Am Antrieb haben wir rein gar nichts auszusetzen: Die 11-fach XT Schaltung wartet mit Shimano-typisch geschmeidigen Schaltvorgängen auf, ist präzise und laufruhig. Die Bandbreite reicht für die allermeisten Einsatzbereiche aus, bei der einen oder anderen steilen Rampe hätten wir uns vielleicht noch einen leichteren Gang gewünscht, doch hier kann man im Fall der Fälle auch mit einem kleineren Kettenblatt Abhilfe schaffen. Auch die Bremsen verrichten ihren Job tadellos und vor allem völlig geräuschlos, selbst bei nassen Bedingungen gab es keinerlei Quietschen – sehr angenehm.
Nicht warm wurden wir über den Testzeitraum mit den Reifen von Michelin. Der montierte Wild Race’R ist zwar ausdrücklich nur für trockene und feste Böden konzipiert, doch waren wir doch überrascht, wie wenig Grip der Reifen bietet, sobald es ein wenig feucht oder gar matschig zugeht. Die sehr niedrigen Mittelstollen setzen sich sofort zu und der Grip nimmt rapide ab – erschwerend kommt hinzu, dass die Selbstreinigung auch nur mäßig funktioniert und man selbst nach einem kurzen Matsch-Intermezzo zu einer Pause gezwungen wird, um die Reifen vom Dreck zu befreien.
BH Ultimate 29 9.7: Fazit
Das BH Ultimate 29 9.7 ist ein tolles Bike. Der Weltcupracer offenbarte in unserem Test ungeahnte Allround-Qualitäten und macht dank der gelungenen Geometrie auch als vortriebsstarke Trailwaffe eine richtig gute Figur. Der Rahmen ist ohnehin ein Schmuckstück: Leicht, steif und voller moderner Features ist er eine tolle Grundlage für jahrelangen Spaß – vor allem auch, weil BH lebenslange Garantie für den Erstkäufer gewährt. Nicht überzeugen konnten die Reifen, die auf trockenem Untergrund zwar gut funktionieren, sich aber während der Testphase geradezu wasserscheu zeigten.

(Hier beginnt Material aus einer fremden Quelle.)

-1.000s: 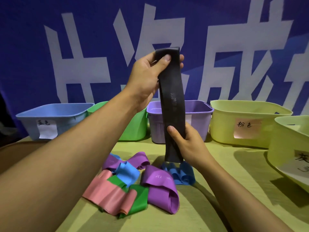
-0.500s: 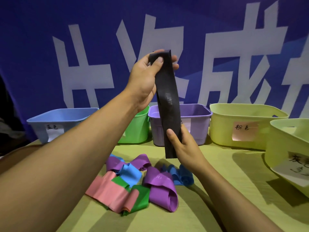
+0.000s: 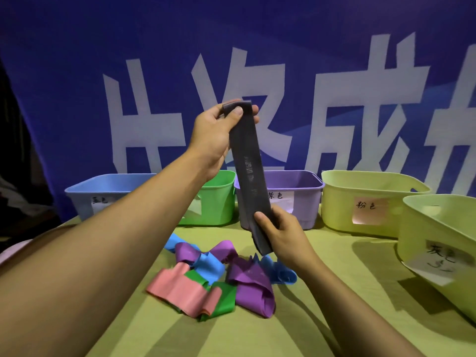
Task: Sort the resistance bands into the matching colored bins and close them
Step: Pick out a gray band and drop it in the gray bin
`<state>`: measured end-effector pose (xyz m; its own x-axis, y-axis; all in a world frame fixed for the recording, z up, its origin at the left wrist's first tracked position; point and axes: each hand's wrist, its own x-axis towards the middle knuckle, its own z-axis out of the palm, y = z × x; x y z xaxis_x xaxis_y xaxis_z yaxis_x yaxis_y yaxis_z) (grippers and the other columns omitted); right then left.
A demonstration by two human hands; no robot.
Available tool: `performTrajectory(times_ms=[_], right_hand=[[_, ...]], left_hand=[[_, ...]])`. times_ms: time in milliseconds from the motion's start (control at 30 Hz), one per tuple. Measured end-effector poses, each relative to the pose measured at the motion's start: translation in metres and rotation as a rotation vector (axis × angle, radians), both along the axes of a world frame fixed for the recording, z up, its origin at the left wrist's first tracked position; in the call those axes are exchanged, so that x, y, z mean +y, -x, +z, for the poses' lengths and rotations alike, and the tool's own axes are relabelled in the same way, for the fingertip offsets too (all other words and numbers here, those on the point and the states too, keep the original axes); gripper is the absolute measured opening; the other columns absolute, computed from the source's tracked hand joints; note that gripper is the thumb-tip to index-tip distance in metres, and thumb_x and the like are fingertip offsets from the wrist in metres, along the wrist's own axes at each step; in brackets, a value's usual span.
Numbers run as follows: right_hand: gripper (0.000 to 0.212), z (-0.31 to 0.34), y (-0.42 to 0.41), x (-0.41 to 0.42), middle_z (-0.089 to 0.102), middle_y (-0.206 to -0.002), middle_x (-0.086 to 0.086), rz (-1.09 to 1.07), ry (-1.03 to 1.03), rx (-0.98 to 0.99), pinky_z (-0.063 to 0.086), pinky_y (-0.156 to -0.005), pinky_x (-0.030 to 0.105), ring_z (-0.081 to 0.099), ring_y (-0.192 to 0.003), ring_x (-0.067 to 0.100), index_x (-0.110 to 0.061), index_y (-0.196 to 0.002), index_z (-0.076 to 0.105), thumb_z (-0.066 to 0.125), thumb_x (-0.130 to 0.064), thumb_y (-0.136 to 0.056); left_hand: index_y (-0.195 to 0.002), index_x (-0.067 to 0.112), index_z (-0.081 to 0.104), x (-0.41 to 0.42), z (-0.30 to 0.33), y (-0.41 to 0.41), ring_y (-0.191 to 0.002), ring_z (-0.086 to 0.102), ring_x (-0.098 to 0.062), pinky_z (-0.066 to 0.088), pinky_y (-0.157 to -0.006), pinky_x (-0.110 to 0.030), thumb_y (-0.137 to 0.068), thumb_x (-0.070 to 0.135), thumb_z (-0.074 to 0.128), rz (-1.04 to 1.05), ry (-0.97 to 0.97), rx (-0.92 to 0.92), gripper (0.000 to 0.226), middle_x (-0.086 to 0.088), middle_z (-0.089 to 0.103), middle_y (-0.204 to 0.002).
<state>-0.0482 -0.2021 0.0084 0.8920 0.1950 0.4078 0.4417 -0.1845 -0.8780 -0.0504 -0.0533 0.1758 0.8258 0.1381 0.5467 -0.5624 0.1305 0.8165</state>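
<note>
You held the dark grey band (image 3: 248, 173) up above the table (image 3: 322, 292). Your left hand (image 3: 215, 135) pinched its top end and your right hand (image 3: 280, 231) pinched its bottom. It looked soft, light and bendy, so holding both ends kept it flat.

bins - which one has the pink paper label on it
The yellow-green bin second from the right, just right of the purple bin. Its label is pink paper; the labels visible on the others are white.
</note>
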Motion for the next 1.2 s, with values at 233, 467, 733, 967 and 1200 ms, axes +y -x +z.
performTrajectory(times_ms=[233, 467, 733, 967, 1200], right_hand=[[0.069, -0.007, 0.035, 0.001, 0.07, -0.096, 0.026, 0.062, 0.095, 0.092, 0.057, -0.073, 0.052, 0.058, -0.077, 0.011, 0.002, -0.095, 0.069, 0.071, -0.066, -0.08], [0.01, -0.004, 0.062, -0.026, 0.079, -0.101, 0.002, 0.224, 0.191, 0.33, 0.058, -0.072, 0.033, 0.072, -0.083, 0.01, -0.019, -0.105, 0.074, 0.071, -0.019, -0.095], [0.014, -0.01, 0.075, -0.036, 0.078, -0.103, 0.009, 0.239, 0.278, 0.438, 0.058, -0.073, 0.029, 0.071, -0.083, 0.011, -0.015, -0.107, 0.074, 0.072, -0.021, -0.095], [0.024, -0.011, 0.068, -0.036, 0.07, -0.064, 0.011, 0.192, 0.519, 0.489, 0.059, -0.053, 0.029, 0.065, -0.051, 0.022, -0.004, -0.09, 0.066, 0.072, -0.026, -0.096], [0.059, 0.01, 0.048, -0.05, 0.073, -0.064, 0.004, 0.112, 0.827, 0.417, 0.053, -0.05, 0.024, 0.066, -0.05, 0.015, -0.008, -0.073, 0.07, 0.062, -0.063, -0.091]], left_hand=[[-0.12, 0.01, 0.063, -0.001, -0.01, 0.017, -0.106, 0.075, -0.023, 0.062, -0.085, -0.035, -0.104, 0.002, 0.052, -0.05, 0.062, 0.055, 0.021, -0.014, 0.076, -0.113], [-0.131, 0.008, 0.057, -0.004, -0.037, 0.021, -0.107, 0.074, -0.023, 0.06, -0.094, -0.037, -0.103, -0.003, 0.05, -0.094, 0.039, 0.128, 0.031, -0.013, 0.076, -0.114], [-0.124, 0.014, 0.06, -0.009, -0.064, 0.009, -0.112, 0.072, -0.026, 0.053, -0.105, -0.048, -0.101, -0.005, 0.052, -0.082, 0.016, 0.182, 0.03, -0.012, 0.077, -0.112], [-0.125, 0.009, 0.06, -0.014, -0.086, 0.001, -0.103, 0.075, -0.024, 0.061, -0.089, -0.034, -0.1, -0.01, 0.05, -0.12, 0.04, 0.211, 0.033, -0.017, 0.075, -0.114], [-0.126, 0.004, 0.058, -0.016, -0.104, -0.01, -0.106, 0.073, -0.025, 0.058, -0.098, -0.039, -0.101, -0.01, 0.049, -0.153, 0.043, 0.216, 0.03, -0.02, 0.073, -0.119]])
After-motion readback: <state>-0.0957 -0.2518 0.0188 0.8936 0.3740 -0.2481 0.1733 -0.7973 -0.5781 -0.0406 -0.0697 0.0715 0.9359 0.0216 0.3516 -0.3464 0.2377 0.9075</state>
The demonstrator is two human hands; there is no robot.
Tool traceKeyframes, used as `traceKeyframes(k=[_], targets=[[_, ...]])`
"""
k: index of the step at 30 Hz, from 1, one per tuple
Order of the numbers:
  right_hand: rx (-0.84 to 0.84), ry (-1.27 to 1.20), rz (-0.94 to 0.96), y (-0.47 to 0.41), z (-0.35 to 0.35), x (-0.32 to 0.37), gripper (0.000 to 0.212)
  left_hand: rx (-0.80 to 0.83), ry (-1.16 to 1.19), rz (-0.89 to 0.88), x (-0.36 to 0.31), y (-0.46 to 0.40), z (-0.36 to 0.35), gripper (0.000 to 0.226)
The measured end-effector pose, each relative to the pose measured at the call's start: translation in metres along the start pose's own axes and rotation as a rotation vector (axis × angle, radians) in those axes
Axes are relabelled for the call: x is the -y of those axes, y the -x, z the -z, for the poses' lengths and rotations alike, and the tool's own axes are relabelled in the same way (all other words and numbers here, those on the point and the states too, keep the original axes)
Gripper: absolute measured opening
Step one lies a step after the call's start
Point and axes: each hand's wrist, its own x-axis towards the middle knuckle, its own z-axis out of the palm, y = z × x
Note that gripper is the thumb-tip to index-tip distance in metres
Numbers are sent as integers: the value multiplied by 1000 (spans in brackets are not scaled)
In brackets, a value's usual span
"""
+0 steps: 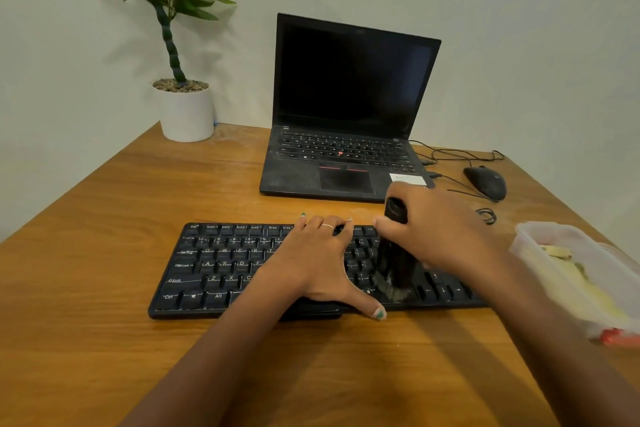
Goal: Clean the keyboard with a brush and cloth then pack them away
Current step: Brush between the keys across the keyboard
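Note:
A black keyboard [214,270] lies across the wooden desk in front of me. My left hand [318,260] lies flat on its middle keys, fingers spread and thumb over the front edge. My right hand [440,236] grips the dark handle of a brush [394,253], which stands nearly upright. Its bristles, blurred, press on the keys at the right part of the keyboard near the front row. A yellow cloth [568,274] lies inside a clear plastic container [540,236] at the right edge of the desk.
An open black laptop [346,107] stands behind the keyboard. A black wired mouse [485,182] and its cables lie at the back right. A potted plant [185,111] stands at the back left corner. Bare wooden desk [104,218] stretches to the left.

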Motion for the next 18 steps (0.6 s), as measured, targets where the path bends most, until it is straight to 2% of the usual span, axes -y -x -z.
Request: traceKeyframes(k=[2, 4, 9, 11, 14, 15, 16, 18], targets=[[-239, 18, -21, 0, -17, 3, 26, 6, 2, 5, 0, 0, 0, 129], [-326, -74, -23, 3, -26, 2, 24, 5, 7, 9, 0, 0, 0, 129], [46, -93, -6, 9, 1, -9, 22, 9, -7, 1, 0, 0, 0, 130], [-23, -39, -40, 5, -2, -5, 23, 13, -11, 3, -1, 1, 1, 129], [-282, -25, -28, 5, -21, 2, 27, 11, -3, 5, -1, 1, 1, 129], [-271, -49, -15, 7, -20, 1, 25, 10, 1, 5, -1, 1, 0, 129], [-192, -70, -4, 8, -13, -1, 23, 10, 3, 4, 0, 1, 0, 129], [44, -72, 1, 10, 6, -6, 19, 14, 6, -2, 0, 0, 0, 130]])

Zieht man die eben erwähnte Lebenslange Garantie und den in jeglicher Hinsicht gelungenen Rahmen in Betracht, relativiert sich auch der angesichts der guten, aber keineswegs edlen Ausstattung etwas hoch erscheinende Preis von 4.300€. Wir möchten allen Interessierten eine Probefahrt ans Herz legen – das BH Ultimate 29 9.7 ist nämlich viel mehr als nur ein weiteres Carbon Racebike.